YOUR ASSIGNMENT: Using the data that follows, output only the lines from the line with "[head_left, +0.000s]" up to and including the line with "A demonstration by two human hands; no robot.", exactly, leaving pictures aside.

THE DATA:
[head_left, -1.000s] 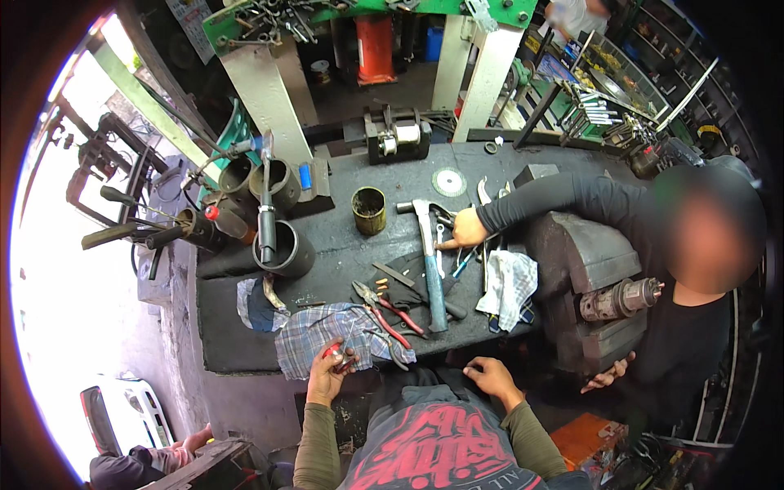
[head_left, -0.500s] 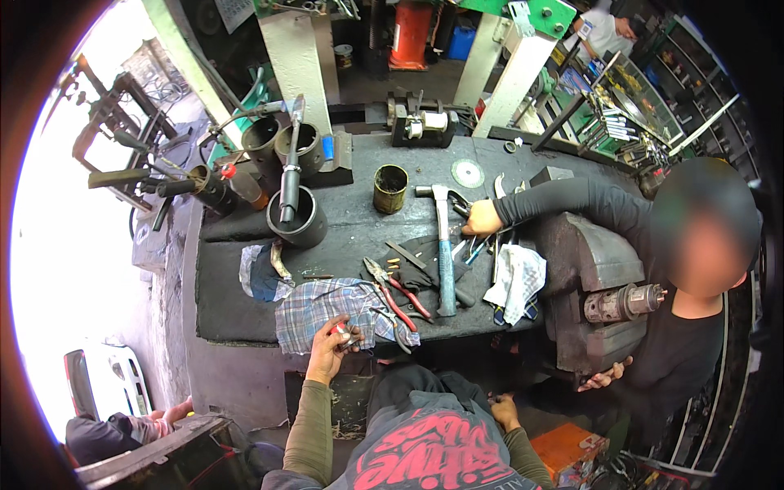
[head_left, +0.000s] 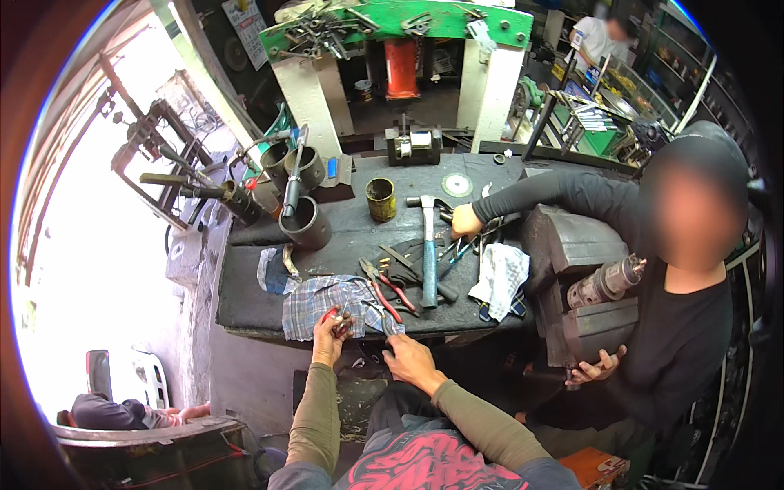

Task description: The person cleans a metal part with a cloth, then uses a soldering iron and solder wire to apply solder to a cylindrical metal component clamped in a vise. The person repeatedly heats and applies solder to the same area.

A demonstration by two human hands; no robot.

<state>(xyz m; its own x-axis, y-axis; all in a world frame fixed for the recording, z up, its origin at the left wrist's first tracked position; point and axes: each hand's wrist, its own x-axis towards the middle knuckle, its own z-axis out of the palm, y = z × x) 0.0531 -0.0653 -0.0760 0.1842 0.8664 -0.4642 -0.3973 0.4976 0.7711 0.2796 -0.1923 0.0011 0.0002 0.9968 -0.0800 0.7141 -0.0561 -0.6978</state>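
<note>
My left hand point(head_left: 328, 339) is closed around a small red-and-dark part point(head_left: 331, 314) whose kind I cannot make out; it is above a plaid cloth point(head_left: 306, 304). My right hand point(head_left: 411, 360) has its fingers closed at the handle end of grey-metal pliers point(head_left: 387, 322) on the cloth's right edge. Just beyond lie red-handled pliers point(head_left: 394, 302), jaws pointing away to the left. A hammer point(head_left: 429, 253) with a blue handle rests to their right, with a flat file point(head_left: 402, 258) and dark cloth beside it.
A co-worker's hand point(head_left: 466, 220) reaches among tools past the hammer. At right stands a big vise point(head_left: 576, 245) with a cylindrical metal part point(head_left: 606, 282). Metal cylinders point(head_left: 305, 224) and a yellowish can point(head_left: 380, 201) stand on the bench. A white checked cloth point(head_left: 500, 273) lies near the vise.
My right hand has come up from beside my lap to the grey pliers at the bench edge. My left hand stays over the cloth with the red part. The view has tilted up.
</note>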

RESPONSE TO THIS TASK:
[head_left, +0.000s] 

Task description: The person cleans a metal part with a cloth, then uses a soldering iron and solder wire to apply solder to a cylindrical metal component clamped in a vise. The person repeatedly heats and applies solder to the same area.

A demonstration by two human hands; no robot.

The answer has been written out in full.